The worst thing is a lot of Free To Play games intentionally set themselves up like the longest extended demo ever!

Dungeon Fighter Online for example is a rather fun game and there is an entire additional set of equipment which are costume peices (and the only reason these costumes arn't "Pay to win" is because they are random and you can pay ingame currency for them. Albiet spending a month+ to afford some of them) and you can get through 75% of the game completely untempted to buy anything.

Afterall the gameplay is fun and nothing is really barred from you and even the costume peices arn't too amazing.
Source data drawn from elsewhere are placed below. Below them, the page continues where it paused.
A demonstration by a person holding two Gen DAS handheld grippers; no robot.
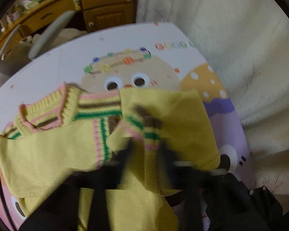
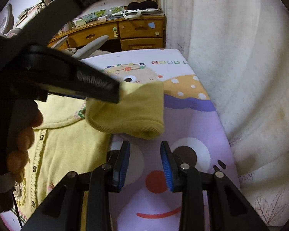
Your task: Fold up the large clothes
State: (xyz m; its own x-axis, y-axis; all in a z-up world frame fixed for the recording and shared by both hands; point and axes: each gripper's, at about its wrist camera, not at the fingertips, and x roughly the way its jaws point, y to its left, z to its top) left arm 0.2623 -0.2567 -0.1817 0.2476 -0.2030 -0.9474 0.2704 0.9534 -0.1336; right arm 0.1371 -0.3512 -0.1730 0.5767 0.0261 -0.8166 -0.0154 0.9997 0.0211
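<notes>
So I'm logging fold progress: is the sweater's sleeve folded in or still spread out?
Folded in: the sleeve is doubled over the sweater, its cuff pinched in the shut left gripper.

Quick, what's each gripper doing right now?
Left gripper: closed on the yellow sweater.
Right gripper: open, holding nothing.

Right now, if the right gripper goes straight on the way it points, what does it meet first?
Probably the cartoon mat: nothing lies between the right gripper's open blue fingers. The yellow sleeve hangs just beyond; depth is unclear.
</notes>
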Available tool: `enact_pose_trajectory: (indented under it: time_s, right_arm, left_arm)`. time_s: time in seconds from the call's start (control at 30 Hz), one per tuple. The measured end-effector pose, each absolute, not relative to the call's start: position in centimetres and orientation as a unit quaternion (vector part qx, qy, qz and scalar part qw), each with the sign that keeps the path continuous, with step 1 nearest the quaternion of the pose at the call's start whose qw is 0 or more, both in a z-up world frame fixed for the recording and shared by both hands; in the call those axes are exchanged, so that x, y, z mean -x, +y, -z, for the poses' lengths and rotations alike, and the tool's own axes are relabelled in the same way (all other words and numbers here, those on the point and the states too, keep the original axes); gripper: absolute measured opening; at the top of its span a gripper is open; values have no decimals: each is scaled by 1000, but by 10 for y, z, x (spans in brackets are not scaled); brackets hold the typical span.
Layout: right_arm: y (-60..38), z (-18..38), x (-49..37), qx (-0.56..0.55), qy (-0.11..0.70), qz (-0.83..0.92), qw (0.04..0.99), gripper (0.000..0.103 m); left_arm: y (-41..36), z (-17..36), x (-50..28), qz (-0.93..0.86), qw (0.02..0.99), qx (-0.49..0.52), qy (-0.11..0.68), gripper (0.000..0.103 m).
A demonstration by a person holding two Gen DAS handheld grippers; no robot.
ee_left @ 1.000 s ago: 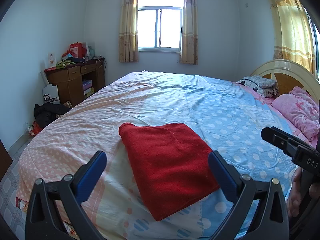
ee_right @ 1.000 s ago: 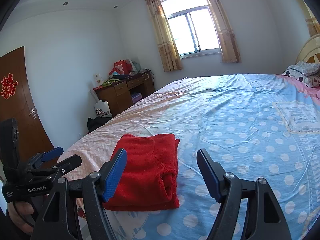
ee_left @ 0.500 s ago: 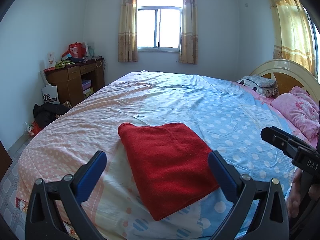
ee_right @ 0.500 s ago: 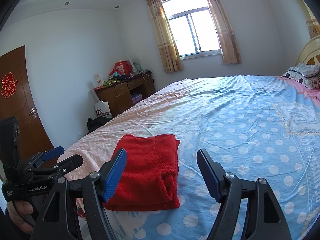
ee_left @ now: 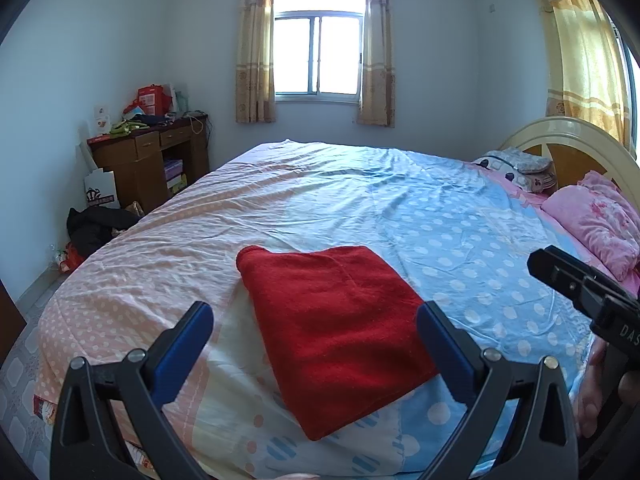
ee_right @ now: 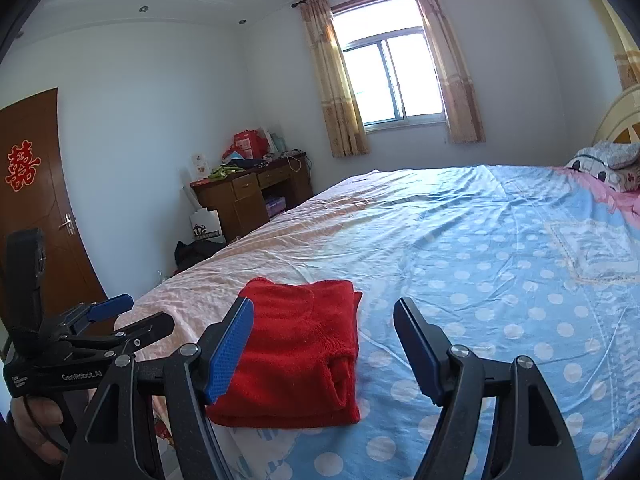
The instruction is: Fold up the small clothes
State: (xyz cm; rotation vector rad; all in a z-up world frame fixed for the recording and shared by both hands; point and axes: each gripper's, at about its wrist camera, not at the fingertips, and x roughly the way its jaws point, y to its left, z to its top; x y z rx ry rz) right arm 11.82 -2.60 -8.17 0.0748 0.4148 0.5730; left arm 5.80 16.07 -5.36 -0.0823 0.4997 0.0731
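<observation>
A bed (ee_left: pixel 400 208) with a dotted pink and blue sheet fills both views. Near its foot edge, on the pink side, lies a red garment (ee_left: pixel 336 328), folded into a flat rectangle with one sleeve opening showing along its side in the right wrist view (ee_right: pixel 304 352). The left gripper (ee_left: pixel 316 340) hangs above the near end of the garment, jaws released and wide apart, gripping nothing. The right gripper (ee_right: pixel 324 344) hangs just beside the garment, jaws also released and empty, apart from the cloth.
</observation>
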Motion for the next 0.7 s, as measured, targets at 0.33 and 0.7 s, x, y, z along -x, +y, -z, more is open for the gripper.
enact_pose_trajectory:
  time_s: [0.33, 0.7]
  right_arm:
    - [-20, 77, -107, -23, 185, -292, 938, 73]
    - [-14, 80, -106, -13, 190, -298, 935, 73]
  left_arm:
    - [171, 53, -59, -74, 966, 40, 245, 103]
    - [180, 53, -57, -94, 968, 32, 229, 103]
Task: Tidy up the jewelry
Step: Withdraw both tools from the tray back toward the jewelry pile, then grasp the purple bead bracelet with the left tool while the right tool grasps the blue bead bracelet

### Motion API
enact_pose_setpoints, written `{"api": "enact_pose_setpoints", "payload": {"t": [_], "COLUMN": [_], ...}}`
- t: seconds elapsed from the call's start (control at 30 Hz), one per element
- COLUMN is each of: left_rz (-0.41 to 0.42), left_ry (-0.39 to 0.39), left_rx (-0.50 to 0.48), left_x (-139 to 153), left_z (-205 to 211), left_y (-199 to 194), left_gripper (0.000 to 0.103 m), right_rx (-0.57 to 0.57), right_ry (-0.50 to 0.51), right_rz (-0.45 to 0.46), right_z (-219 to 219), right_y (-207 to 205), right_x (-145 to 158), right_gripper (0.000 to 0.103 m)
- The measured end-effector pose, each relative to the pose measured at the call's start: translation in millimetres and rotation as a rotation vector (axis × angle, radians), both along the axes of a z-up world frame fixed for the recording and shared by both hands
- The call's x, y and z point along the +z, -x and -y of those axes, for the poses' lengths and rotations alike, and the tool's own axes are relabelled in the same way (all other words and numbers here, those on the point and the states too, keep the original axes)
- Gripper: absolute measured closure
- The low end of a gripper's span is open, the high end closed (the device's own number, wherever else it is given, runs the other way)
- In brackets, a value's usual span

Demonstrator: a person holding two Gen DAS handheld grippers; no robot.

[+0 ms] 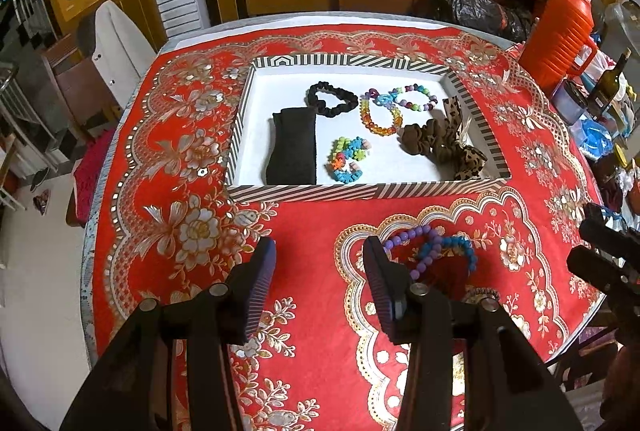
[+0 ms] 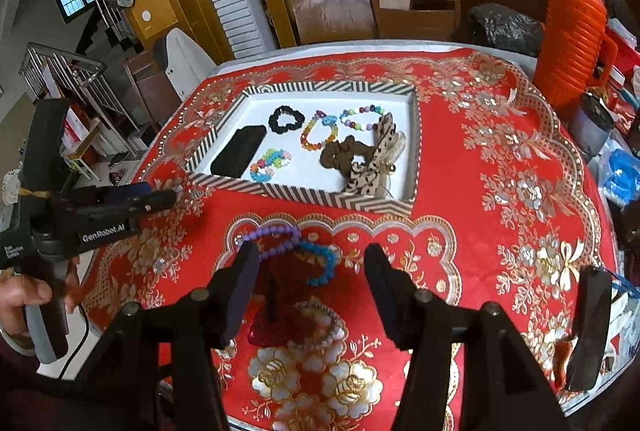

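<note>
Your right claw gapes wide, empty; the purple beads and blue beads lie between its fingers. Your left claw, wide and empty, has them just right.

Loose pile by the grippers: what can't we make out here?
- Purple bead bracelet: left wrist view, near end behind that gripper's finger.
- Dark red item: right wrist view, blurred, type unclear.
- Pale beaded bracelet: partly under that item.
- Leopard scrunchie: tray wall hides its lower edge.
</note>
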State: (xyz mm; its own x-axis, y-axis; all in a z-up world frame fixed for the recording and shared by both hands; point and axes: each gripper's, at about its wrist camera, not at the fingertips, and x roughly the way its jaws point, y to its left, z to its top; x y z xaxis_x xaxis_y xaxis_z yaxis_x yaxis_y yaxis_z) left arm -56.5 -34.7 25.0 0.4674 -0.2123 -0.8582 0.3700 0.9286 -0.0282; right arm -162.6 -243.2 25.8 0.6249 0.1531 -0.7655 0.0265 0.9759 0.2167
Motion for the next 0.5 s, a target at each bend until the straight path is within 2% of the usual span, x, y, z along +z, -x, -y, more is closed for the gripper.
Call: {"api": "enact_pose_setpoints", "payload": {"t": [0.33,0.5], "left_rz": [0.0,-0.037], "left_ry": [-0.003,0.034], "left_rx": [-0.012,-0.021], "left_x": [-0.6,-8.7], "left_z": [-2.0,-4.6], "left_y": [1.4,-1.2], "left_gripper": [0.075,0.075], "right_rx": [-0.013,-0.02], "right_ry": [-0.002,-0.002], "right_rz": [-0.011,-0.036], "right_z": [-1.4,1.5], "right_y": [3.6,4.2], "right_x": [-5.8,-18.1], "right_gripper": [0.046,0.046]}}
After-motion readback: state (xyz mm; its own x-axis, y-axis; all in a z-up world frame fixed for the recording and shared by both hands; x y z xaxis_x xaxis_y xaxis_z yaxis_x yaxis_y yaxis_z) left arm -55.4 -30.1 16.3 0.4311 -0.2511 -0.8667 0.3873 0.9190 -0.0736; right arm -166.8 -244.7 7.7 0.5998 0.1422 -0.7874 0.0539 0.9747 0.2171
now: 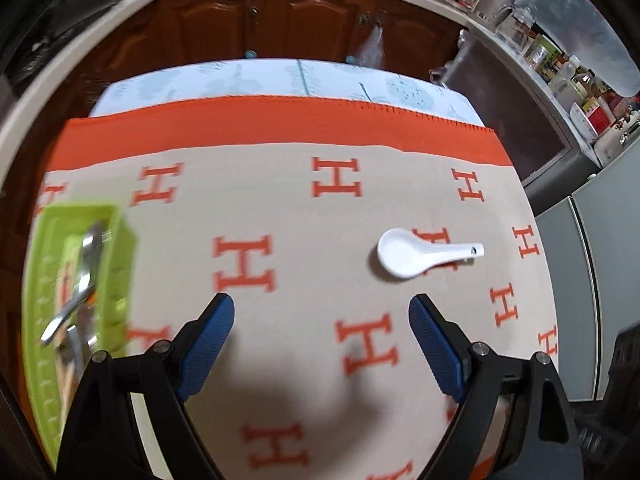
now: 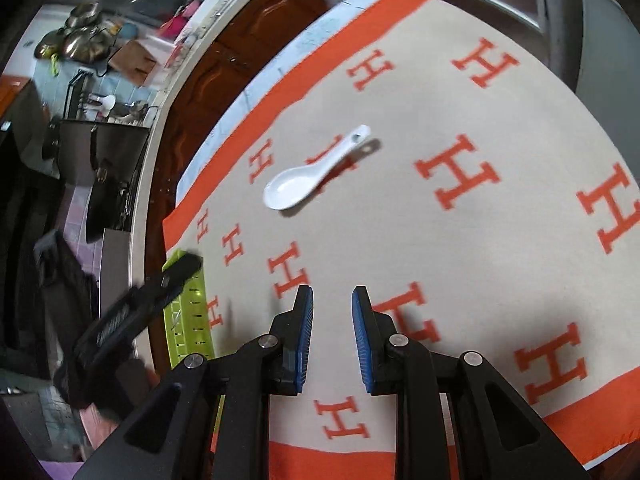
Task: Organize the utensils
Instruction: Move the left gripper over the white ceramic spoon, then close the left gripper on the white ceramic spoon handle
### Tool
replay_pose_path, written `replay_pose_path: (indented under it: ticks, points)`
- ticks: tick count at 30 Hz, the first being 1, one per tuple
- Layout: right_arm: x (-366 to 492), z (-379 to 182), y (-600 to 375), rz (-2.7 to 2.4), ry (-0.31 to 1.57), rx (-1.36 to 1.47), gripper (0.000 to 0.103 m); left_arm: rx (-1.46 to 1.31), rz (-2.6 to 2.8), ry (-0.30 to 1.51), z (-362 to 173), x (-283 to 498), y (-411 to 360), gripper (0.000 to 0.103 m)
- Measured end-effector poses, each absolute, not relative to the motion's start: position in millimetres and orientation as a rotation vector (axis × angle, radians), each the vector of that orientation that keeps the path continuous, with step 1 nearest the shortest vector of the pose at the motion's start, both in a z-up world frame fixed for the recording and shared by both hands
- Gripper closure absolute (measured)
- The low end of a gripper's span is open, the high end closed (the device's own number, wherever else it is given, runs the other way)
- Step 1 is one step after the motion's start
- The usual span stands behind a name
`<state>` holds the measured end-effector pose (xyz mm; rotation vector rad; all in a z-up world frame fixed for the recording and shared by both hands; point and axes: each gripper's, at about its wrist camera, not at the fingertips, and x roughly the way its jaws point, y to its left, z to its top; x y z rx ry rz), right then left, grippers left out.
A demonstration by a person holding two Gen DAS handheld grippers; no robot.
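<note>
A big cloth point(image 1: 280, 216) with orange H letters is covering the table. At its left edge a green tray point(image 1: 116, 248) is sitting with shiny metal utensils point(image 1: 86, 268) inside. A white spoon point(image 1: 416, 256) is lying alone on the cloth, well apart from the tray.

The left tongs point(image 1: 321, 306) are hanging wide apart, holding nothing, near the spoon. The right tongs point(image 2: 333, 300) are standing only a little apart, also holding nothing.

It looks like the spoon is waiting to be picked up. One pair of tongs needs to go around its handle. The only writing to read is the letter H.
</note>
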<state>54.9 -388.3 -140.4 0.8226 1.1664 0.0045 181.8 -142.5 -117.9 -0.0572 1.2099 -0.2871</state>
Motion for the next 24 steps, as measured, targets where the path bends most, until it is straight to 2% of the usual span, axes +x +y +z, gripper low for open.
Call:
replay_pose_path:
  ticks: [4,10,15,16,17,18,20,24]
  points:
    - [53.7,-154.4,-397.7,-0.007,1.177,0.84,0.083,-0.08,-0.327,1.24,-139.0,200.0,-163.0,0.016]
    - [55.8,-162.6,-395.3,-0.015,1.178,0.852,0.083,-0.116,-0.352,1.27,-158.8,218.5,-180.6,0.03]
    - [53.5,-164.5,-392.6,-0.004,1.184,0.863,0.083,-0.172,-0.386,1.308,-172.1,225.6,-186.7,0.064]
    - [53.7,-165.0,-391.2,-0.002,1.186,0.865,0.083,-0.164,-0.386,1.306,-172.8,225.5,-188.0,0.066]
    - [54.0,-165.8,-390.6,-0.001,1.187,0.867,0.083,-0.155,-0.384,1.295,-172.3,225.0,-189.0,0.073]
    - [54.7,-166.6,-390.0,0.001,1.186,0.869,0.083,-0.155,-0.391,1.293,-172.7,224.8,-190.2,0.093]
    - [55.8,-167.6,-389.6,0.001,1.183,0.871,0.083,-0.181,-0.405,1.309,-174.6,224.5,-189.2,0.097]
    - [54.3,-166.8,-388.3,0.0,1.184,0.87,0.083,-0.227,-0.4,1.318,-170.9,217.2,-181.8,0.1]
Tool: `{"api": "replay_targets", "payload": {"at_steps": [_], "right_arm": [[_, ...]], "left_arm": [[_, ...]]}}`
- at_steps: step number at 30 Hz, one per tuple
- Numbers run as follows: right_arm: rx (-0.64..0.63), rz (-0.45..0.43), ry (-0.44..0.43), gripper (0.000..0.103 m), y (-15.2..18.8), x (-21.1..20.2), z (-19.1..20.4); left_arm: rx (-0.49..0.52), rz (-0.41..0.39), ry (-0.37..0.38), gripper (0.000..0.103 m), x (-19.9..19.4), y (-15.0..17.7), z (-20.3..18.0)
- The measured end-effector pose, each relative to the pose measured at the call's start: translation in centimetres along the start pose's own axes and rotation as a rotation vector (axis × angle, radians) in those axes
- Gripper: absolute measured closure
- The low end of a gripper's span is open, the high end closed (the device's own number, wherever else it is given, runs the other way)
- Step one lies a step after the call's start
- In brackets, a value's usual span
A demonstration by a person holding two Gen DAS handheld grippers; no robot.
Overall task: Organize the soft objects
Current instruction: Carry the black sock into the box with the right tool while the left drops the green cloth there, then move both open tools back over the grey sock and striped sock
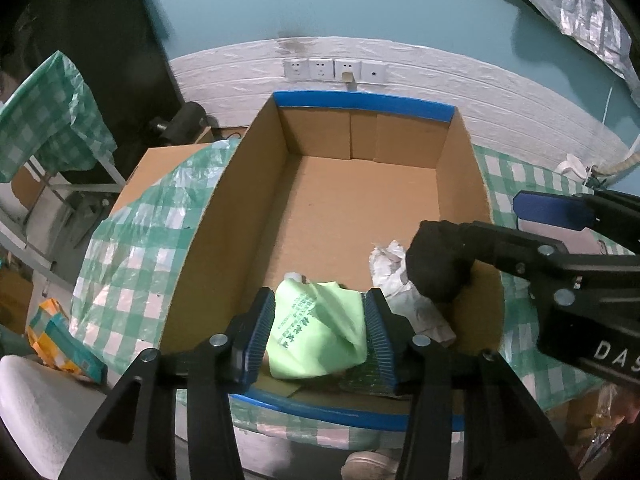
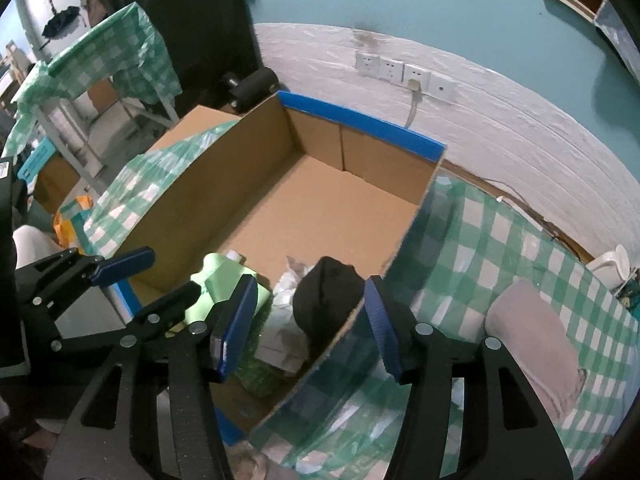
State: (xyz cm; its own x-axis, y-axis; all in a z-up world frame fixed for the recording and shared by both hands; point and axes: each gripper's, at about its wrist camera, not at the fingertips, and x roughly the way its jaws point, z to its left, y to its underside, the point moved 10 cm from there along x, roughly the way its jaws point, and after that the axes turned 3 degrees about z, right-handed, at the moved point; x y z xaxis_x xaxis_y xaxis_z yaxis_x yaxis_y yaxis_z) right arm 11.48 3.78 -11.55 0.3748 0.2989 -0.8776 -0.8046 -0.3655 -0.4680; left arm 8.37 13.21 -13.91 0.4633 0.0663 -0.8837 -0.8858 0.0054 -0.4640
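An open cardboard box (image 1: 224,240) (image 2: 224,184) with blue-taped rims stands on a green checked tablecloth. In its near end lie a light green plastic bag (image 1: 316,332) (image 2: 224,280), crumpled white stuff (image 1: 390,268) (image 2: 284,280) and a black soft cloth (image 1: 436,264) (image 2: 328,300). My left gripper (image 1: 320,320) (image 2: 172,272) hangs over the near wall with its jaws parted around the green bag. My right gripper (image 2: 310,304) (image 1: 472,220) straddles the box's right wall. The black cloth lies between its jaws, leaning toward the right finger (image 2: 380,320), with a gap to the left one.
A folded pinkish cloth (image 2: 532,344) lies on the tablecloth (image 2: 480,248) right of the box. A white cup (image 2: 612,268) stands at the far right. A second cardboard box (image 1: 160,164) is at the left, an orange packet (image 1: 56,336) lower left. The wall with sockets (image 1: 336,70) is close behind.
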Motion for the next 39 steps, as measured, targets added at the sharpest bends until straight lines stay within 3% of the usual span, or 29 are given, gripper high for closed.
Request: {"api": "replay_targets", "payload": {"at_steps": [18,39], "right_arm": [[0.077,-0.023,0.068,0.045,2.1,-2.8,-5.8],[0.159,0.007,0.169,0.045,7.4,-6.2,-14.9]], "left_arm": [[0.079,-0.032,0.053,0.055,-1.5,-0.9,-4.6],[0.172,-0.041,0.097,0.052,-2.7,-1.1,-11.2]]}}
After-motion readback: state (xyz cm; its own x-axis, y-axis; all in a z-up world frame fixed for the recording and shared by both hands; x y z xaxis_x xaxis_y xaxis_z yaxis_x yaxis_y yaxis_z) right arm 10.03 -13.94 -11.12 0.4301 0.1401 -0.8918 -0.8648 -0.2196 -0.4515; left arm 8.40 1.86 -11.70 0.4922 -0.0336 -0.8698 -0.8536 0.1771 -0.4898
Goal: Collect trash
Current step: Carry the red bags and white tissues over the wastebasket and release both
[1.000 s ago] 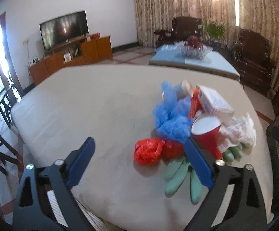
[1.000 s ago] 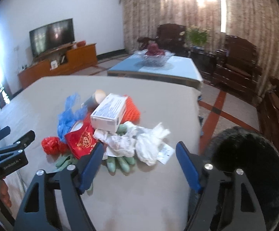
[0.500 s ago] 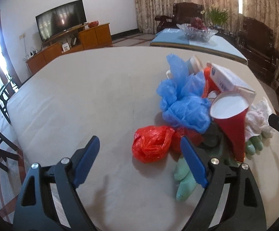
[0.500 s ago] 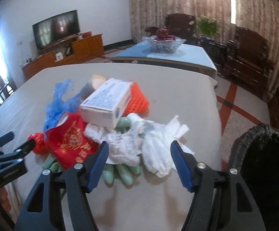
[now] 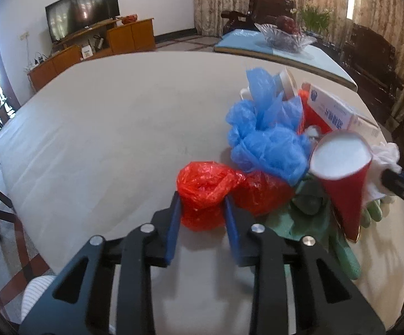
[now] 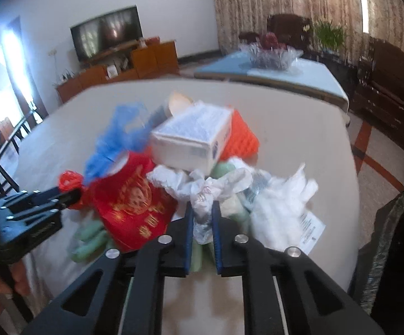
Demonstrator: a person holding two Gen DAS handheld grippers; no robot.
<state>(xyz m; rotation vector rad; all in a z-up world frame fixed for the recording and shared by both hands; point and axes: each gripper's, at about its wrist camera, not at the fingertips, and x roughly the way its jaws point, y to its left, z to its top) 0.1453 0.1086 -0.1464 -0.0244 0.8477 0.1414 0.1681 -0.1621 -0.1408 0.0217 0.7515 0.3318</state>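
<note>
A heap of trash lies on the beige table (image 5: 104, 128). My left gripper (image 5: 202, 203) is shut on the red plastic bag (image 5: 204, 187) at the heap's near edge. Behind it lie a blue plastic bag (image 5: 266, 139), a red paper cup (image 5: 344, 178), green rubber gloves (image 5: 313, 217) and a white carton (image 5: 338, 111). My right gripper (image 6: 202, 215) is shut on a crumpled white plastic wrapper (image 6: 204, 195). In the right wrist view the white carton (image 6: 193, 136), the red paper cup (image 6: 132, 206) and a white plastic bag (image 6: 280, 203) surround it.
A black-lined trash bin (image 6: 397, 251) stands off the table's right edge. A second table with a glass fruit bowl (image 5: 283, 36) stands behind. Dark wooden chairs (image 6: 386, 83) stand at the right. A TV (image 5: 82, 11) on a wooden cabinet stands at the far left.
Both grippers moved forward into the heap and shut: the left on the red plastic bag, the right on the crumpled white wrapper.
</note>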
Then you hit the 75% mark and you lack the inventory space for all the quests... So you go "You know what, I'll just take is slowly" but they also made your moves take resources you have to lug around, eating up your inventory space even further.

A lot of Free To Play games are based around drawing you in and making the game continuously harder to play without spending cash.

---

I remember watching my mother play the new Farmville. One of the quests requires you to have a resource you cannot get normally (bunny fur). You can find ways to get it without cash, which can take months, but it will come at a trickle.

Or you can spend a little cash.

Anyhow I think Facebook games are garbage anyhow. So I am not the one to talk about them.
« Last Edit: February 28, 2013, 02:55:17 pm by Neonivek »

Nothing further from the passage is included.